• _Exercise description_:
Going through the data below, copy out each line where the word "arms" shows up.

• _Information provided_:
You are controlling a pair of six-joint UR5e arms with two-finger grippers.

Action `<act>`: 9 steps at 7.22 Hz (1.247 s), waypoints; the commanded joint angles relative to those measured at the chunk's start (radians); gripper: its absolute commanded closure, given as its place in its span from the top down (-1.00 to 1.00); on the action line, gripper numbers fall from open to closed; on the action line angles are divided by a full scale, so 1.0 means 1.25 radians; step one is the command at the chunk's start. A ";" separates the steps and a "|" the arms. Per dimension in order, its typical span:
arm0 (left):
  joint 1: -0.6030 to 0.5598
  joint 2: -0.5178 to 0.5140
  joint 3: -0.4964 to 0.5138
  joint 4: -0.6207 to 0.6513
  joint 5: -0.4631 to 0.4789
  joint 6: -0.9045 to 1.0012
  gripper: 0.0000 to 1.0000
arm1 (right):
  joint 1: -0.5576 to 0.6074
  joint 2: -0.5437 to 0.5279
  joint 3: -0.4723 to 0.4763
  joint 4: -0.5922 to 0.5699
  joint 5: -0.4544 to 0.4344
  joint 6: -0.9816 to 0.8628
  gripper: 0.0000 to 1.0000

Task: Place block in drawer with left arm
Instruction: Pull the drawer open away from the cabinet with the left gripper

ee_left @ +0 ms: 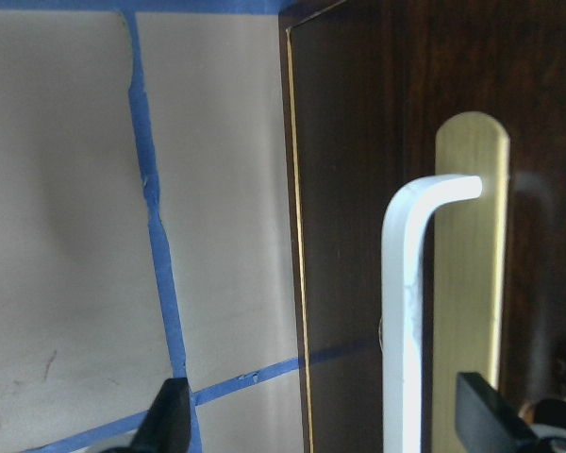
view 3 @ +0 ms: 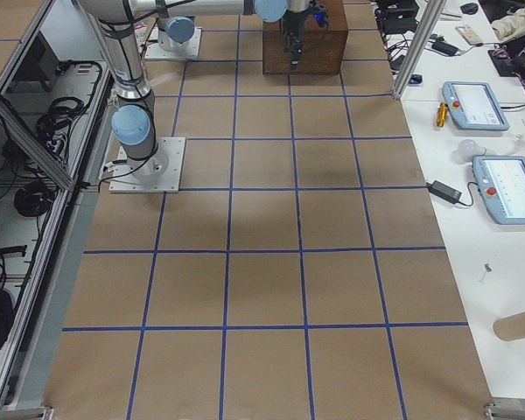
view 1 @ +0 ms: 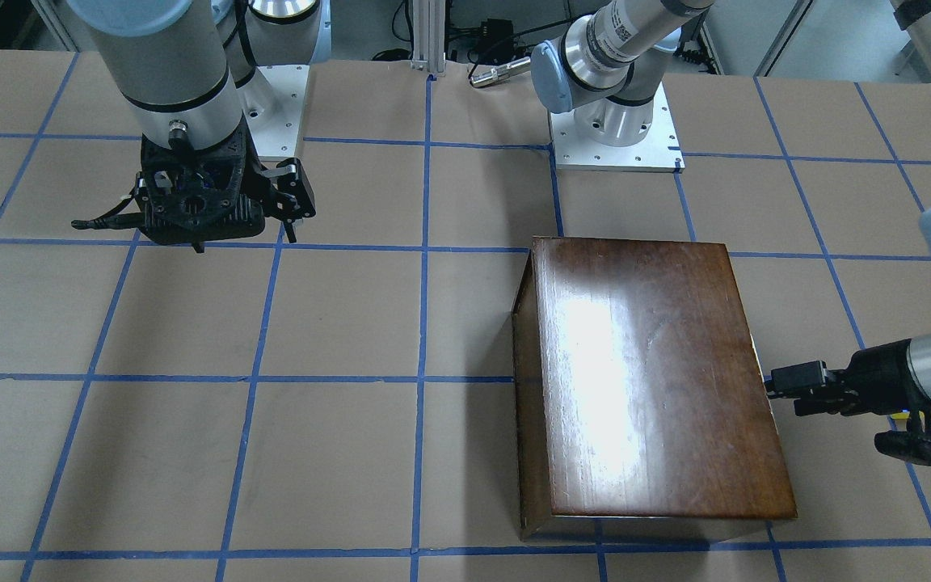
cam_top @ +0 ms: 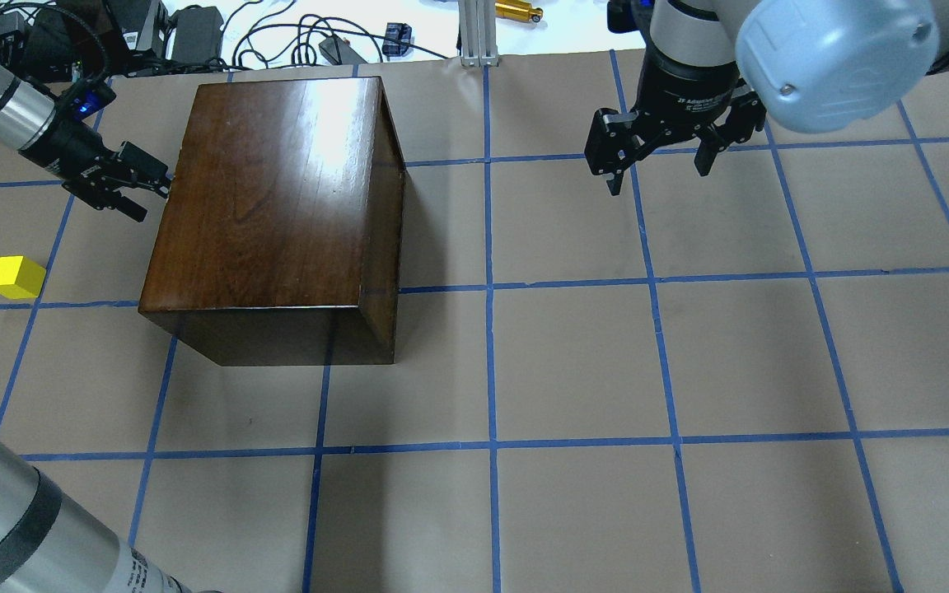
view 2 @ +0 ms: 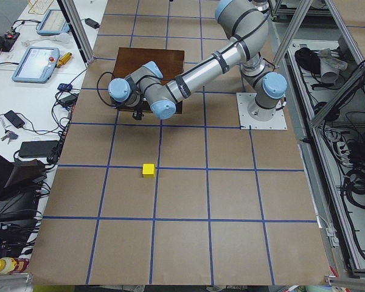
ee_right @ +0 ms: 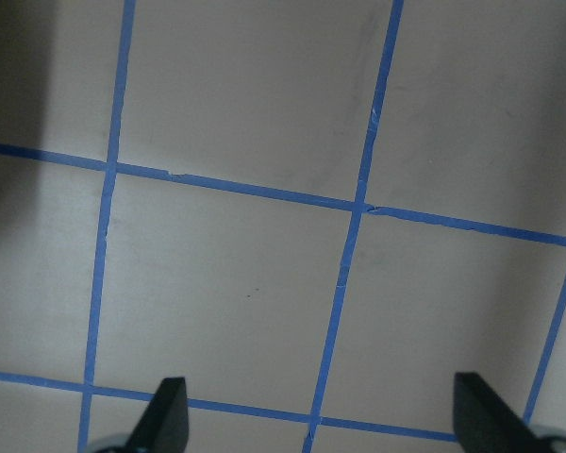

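Note:
The yellow block (cam_top: 15,277) lies on the table to the left of the dark-brown wooden box (cam_top: 277,189); it also shows in the exterior left view (view 2: 148,170). The drawer is shut. Its dark front panel (ee_left: 358,236) and metal pull (ee_left: 406,321) fill the left wrist view. My left gripper (cam_top: 149,188) is open and level with the box's left face, and the pull sits between its fingers (ee_left: 173,415). It holds nothing. My right gripper (cam_top: 656,175) is open and empty above bare table at the far right.
Cables, a power brick and a brass-coloured tool (cam_top: 517,11) lie beyond the table's far edge. The two arm bases (view 1: 615,133) stand at the robot's side of the table. Blue tape lines grid the brown table top (cam_top: 573,362).

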 commanded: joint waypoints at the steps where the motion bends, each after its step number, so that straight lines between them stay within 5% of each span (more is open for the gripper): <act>1: -0.001 -0.013 0.000 0.015 0.001 0.003 1.00 | 0.000 0.000 0.000 0.000 0.000 0.001 1.00; 9: 0.095 0.011 0.005 0.029 0.095 0.043 1.00 | 0.000 0.000 0.000 0.000 0.000 0.001 1.00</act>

• _Exercise response_:
You are controlling a pair of six-joint UR5e arms with two-finger grippers.
Action `<act>`: 9 steps at 7.22 Hz (1.247 s), waypoints; the commanded joint angles relative to those measured at the chunk's start (radians); gripper: its absolute commanded closure, given as its place in its span from the top down (-1.00 to 1.00); on the action line, gripper numbers fall from open to closed; on the action line angles are divided by a full scale, so 1.0 means 1.25 radians; step one is the command at the chunk's start. A ";" separates the steps and a "|" the arms. Per dimension in order, its typical span:

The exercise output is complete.